There’s also a psychological side. A part of my brain somehow associates being productive as average, normal, safe and logical. I see it as the Responsible Thing To Do, as boring, and finally, (and this is the worst) *sensible*. Urrrgh – no, please, anything but that. But to achieve a lot of my goals, I must accept that I have to be sensible. And… well… if I’m really honest, most of my day is spent being sensible, even if I don’t set out to be. What would you call sitting inside experimenting on a computer with stuff you find interesting? It’s hardly all night raves, hookers and blow territory.

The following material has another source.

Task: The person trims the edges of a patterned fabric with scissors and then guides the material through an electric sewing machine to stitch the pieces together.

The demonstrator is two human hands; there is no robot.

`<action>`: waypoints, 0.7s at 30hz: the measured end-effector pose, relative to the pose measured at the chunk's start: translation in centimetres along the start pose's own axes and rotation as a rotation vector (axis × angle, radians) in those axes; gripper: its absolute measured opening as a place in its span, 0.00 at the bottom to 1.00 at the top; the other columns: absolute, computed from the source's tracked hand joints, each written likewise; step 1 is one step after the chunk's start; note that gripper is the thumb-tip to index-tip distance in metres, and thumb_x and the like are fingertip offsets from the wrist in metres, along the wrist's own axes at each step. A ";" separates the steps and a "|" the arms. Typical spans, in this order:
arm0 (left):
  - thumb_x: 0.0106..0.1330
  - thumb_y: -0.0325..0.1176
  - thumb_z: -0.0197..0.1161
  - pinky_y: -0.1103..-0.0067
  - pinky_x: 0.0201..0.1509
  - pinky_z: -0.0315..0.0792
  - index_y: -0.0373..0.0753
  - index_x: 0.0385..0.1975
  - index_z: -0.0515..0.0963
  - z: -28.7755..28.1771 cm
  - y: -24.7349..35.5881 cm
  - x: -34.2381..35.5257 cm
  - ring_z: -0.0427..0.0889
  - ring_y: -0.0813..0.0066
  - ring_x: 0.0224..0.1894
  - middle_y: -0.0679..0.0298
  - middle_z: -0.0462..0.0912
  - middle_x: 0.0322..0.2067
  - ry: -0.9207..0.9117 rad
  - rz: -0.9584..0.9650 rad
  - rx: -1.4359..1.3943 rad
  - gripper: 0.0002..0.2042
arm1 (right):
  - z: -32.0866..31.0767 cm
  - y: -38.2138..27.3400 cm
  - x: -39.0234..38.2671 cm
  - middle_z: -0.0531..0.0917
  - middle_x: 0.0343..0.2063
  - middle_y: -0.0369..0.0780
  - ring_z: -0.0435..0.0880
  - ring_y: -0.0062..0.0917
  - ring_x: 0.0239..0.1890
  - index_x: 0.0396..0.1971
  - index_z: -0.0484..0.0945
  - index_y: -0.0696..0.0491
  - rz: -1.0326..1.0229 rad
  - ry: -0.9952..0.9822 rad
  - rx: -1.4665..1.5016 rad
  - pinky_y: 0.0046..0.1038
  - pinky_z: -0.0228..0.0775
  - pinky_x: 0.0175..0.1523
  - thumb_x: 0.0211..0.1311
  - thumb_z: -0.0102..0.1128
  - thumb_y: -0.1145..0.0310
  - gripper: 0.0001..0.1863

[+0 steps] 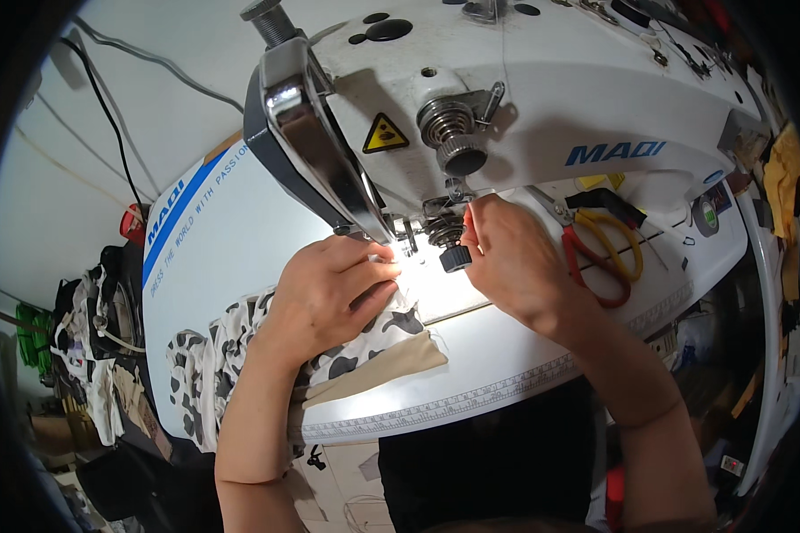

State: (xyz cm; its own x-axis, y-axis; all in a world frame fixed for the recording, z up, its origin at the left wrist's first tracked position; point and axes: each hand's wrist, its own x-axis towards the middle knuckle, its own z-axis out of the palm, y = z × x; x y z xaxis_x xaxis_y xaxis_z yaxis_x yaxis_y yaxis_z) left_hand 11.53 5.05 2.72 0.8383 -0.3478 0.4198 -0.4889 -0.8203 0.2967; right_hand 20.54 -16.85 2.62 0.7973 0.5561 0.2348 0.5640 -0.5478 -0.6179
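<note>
A white sewing machine [533, 107] stands over the table, its lamp glaring around the needle [409, 237]. To the left of the needle is my left hand [324, 289], fingers bent together at the edge of a white fabric with dark spots [369, 342]. The glare washes out its fingertips. A beige fabric strip [378, 371] lies along the near side of the spotted cloth. My right hand [520, 253] is closed just right of the black tension knob [454, 258]. Its fingertips are mostly turned away, so what they pinch is hidden.
Red-and-yellow-handled scissors [600, 258] lie right of my right hand, below the machine arm. A printed ruler scale [471, 393] runs along the table's front edge. Hanging cloths [98, 338] and cables [120, 133] are at the left. More spotted fabric bunches beneath my left forearm.
</note>
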 end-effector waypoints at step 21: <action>0.54 0.20 0.70 0.71 0.38 0.79 0.38 0.31 0.83 -1.7 0.6 0.3 0.85 0.61 0.36 0.61 0.85 0.33 -0.097 -0.128 -0.104 0.07 | -0.7 -0.5 0.1 0.85 0.27 0.46 0.87 0.37 0.31 0.47 0.82 0.57 -0.003 -0.369 -0.061 0.36 0.78 0.40 0.69 0.58 0.68 0.12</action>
State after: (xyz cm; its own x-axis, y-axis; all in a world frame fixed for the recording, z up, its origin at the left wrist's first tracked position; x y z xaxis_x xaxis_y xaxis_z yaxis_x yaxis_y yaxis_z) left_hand 11.09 5.22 4.43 0.9121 -0.2901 0.2896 -0.3950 -0.8111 0.4313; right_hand 20.52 -17.00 3.48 0.6708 0.7395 -0.0566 0.5870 -0.5760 -0.5689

I’ve must accept that this image I have of productivity is fabricated, and face up to the ultimate truth that being productive just means getting stuff done. But getting stuff done has different meanings depending on your work situation. If you’re employed in a job you hate, getting stuff done means having to plough through lots of meaningless tasks that you despise. If you’ve got a new exciting opportunity, even if that means a lot of hard work, getting stuff done can be brilliant fun.
I’m now in the latter situation, having worked for many years in the former. So productivity should now fill me with joy – the prospect of being able to work on my latest project gets my juices flowing just thinking about it. But my brain is clinging to the old definition. And even with the best of projects, there is always some of the stuff you hate that has to get done – in my case, the finances, bill paying, tax return, etc.
These hateful, soulless, dead end tasks (pain productivity) seem to be stopping me from getting on with my exciting stuff (pleasure productivity). And it’s all due to putting them off. Why, oh why do I think, at some level, that unpleasant tasks will somehow get better the longer I leave them? I plan my day that I’ll get all those rubbish-tasks-I’ve-been-meaning-to-do-for-ages done before I start anything else. So I know I should start them, but, er, “I’ll start in a minute”. I distract myself and delay for hours so I don’t start the rubbish stuff until 2pm. By the time I’ve finished with the pain productivity, it’s 4pm and my day’s gone.
And somehow it’s goodbye to yet another day where I could have got some great stuff done. Sure – I’ve done a few crappy tasks, but because of my constant delaying, I’ve never got around to giving myself the treat of the good stuff that I love. Which is tied to my big goals. Sigh.
I’d love to hear from any of you with the same problem. How have you dealt with it? How productive are you?